What is required —
All of the data below is to be output exactly as written.

[Data block Boundary: Start]

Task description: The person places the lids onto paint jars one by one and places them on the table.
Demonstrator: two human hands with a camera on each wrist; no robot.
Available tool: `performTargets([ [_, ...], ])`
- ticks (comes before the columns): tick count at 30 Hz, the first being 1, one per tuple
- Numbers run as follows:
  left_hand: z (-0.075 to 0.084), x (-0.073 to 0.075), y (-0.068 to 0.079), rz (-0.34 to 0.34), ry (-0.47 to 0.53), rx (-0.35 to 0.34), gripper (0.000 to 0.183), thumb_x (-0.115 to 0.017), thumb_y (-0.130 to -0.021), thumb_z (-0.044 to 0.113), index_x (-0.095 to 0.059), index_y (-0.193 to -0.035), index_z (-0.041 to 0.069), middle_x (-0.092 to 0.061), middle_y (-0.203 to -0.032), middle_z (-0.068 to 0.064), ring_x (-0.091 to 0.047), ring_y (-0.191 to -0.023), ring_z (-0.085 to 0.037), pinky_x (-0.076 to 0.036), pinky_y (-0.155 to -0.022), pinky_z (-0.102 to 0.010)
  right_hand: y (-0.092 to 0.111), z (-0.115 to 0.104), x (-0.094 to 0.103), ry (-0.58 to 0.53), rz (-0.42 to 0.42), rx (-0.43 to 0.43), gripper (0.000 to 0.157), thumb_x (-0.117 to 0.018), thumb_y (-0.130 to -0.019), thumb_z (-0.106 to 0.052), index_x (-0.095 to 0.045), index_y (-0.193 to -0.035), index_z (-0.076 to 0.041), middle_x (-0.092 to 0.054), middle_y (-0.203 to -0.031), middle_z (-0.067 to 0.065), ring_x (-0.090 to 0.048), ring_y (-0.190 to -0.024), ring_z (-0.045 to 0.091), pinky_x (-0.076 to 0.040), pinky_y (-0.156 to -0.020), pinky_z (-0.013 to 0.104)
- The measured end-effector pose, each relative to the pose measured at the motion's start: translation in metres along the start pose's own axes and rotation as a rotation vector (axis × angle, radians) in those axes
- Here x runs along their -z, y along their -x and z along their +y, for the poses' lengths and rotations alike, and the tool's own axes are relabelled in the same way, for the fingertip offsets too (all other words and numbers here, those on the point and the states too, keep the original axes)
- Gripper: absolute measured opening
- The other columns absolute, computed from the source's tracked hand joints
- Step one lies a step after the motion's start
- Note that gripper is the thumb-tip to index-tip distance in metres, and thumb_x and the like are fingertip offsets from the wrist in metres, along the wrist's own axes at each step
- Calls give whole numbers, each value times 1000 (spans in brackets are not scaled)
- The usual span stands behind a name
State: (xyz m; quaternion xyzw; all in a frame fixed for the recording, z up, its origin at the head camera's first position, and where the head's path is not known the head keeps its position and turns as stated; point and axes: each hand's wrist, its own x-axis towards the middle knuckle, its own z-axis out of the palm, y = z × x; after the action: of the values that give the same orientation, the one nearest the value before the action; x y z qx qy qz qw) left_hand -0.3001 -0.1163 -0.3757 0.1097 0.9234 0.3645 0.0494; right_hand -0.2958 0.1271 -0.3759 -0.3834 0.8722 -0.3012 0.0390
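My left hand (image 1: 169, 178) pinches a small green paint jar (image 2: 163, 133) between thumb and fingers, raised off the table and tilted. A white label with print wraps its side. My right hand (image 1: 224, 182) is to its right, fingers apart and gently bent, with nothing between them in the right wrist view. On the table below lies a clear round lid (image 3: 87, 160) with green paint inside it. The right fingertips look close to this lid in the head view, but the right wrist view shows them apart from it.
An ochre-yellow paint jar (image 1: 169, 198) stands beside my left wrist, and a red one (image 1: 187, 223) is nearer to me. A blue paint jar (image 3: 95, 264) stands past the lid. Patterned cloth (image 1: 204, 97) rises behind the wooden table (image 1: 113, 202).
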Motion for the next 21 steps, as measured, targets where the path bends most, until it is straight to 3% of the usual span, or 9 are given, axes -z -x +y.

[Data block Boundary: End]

Output of the task —
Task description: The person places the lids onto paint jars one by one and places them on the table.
Demonstrator: two human hands with a camera on each wrist; no robot.
Available tool: `performTargets([ [_, ...], ])`
- ticks (comes before the columns): tick count at 30 Hz, the first being 1, one per tuple
- Numbers run as follows:
  left_hand: z (-0.075 to 0.084), x (-0.073 to 0.075), y (-0.068 to 0.079), rz (-0.34 to 0.34), ry (-0.47 to 0.53), rx (-0.35 to 0.34), gripper (0.000 to 0.183), thumb_x (-0.115 to 0.017), thumb_y (-0.130 to -0.021), thumb_z (-0.044 to 0.113), index_x (-0.095 to 0.059), index_y (-0.193 to -0.035), index_z (-0.041 to 0.069), middle_x (-0.092 to 0.061), middle_y (-0.203 to -0.032), middle_z (-0.068 to 0.064), ring_x (-0.091 to 0.047), ring_y (-0.191 to -0.023), ring_z (-0.085 to 0.037), pinky_x (-0.076 to 0.036), pinky_y (-0.155 to -0.022), pinky_z (-0.102 to 0.010)
  right_hand: y (-0.092 to 0.111), z (-0.115 to 0.104), x (-0.094 to 0.103), ry (-0.58 to 0.53), rz (-0.42 to 0.42), rx (-0.43 to 0.43), gripper (0.000 to 0.157), thumb_x (-0.117 to 0.018), thumb_y (-0.130 to -0.019), thumb_z (-0.106 to 0.052), index_x (-0.095 to 0.045), index_y (-0.193 to -0.035), index_z (-0.076 to 0.041), middle_x (-0.092 to 0.054), middle_y (-0.203 to -0.031), middle_z (-0.067 to 0.065), ring_x (-0.090 to 0.048), ring_y (-0.190 to -0.024), ring_z (-0.045 to 0.091), pinky_x (-0.076 to 0.040), pinky_y (-0.156 to -0.020), pinky_z (-0.013 to 0.104)
- The measured end-effector pose, each relative to the pose measured at the motion's start: translation in metres along the start pose's own axes and rotation as a rotation vector (axis × angle, radians) in those axes
- Here x runs along their -z, y along their -x and z along their +y, for the poses' lengths and rotations alike, and the tool's own axes are relabelled in the same way, for the fingertip offsets too (all other words and numbers here, those on the point and the states too, keep the original axes)
- Gripper: absolute measured opening
- The other columns absolute, computed from the source's tracked hand joints
- Step one lies a step after the motion's start
- Note that gripper is the thumb-tip to index-tip distance in metres, and thumb_x and the like are fingertip offsets from the wrist in metres, along the wrist's own axes at each step
- Calls give whole numbers, each value times 1000 (spans in brackets are not scaled)
- The usual span stands behind a name
State: (xyz m; quaternion xyzw; all in a frame fixed for the recording, z up, its origin at the head camera's first position, and where the head's path is not known the head keeps its position and turns as stated; point and axes: each hand's wrist, its own x-axis towards the middle knuckle, its own z-axis out of the palm, y = z × x; after the action: of the values that give the same orientation, the one nearest the value before the action; x y z qx qy qz qw) left_hand -0.3001 -0.1163 -0.3757 0.1097 0.9234 0.3645 0.0494; right_hand -0.2958 0.1271 -0.3759 -0.3834 0.8722 -0.3012 0.0390
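My left hand (image 1: 169, 178) pinches a small green paint jar (image 2: 163, 133) between thumb and fingers, raised off the table and tilted. A white label with print wraps its side. My right hand (image 1: 224, 182) is to its right, fingers apart and gently bent, with nothing between them in the right wrist view. On the table below lies a clear round lid (image 3: 87, 160) with green paint inside it. The right fingertips look close to this lid in the head view, but the right wrist view shows them apart from it.
An ochre-yellow paint jar (image 1: 169, 198) stands beside my left wrist, and a red one (image 1: 187, 223) is nearer to me. A blue paint jar (image 3: 95, 264) stands past the lid. Patterned cloth (image 1: 204, 97) rises behind the wooden table (image 1: 113, 202).
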Motion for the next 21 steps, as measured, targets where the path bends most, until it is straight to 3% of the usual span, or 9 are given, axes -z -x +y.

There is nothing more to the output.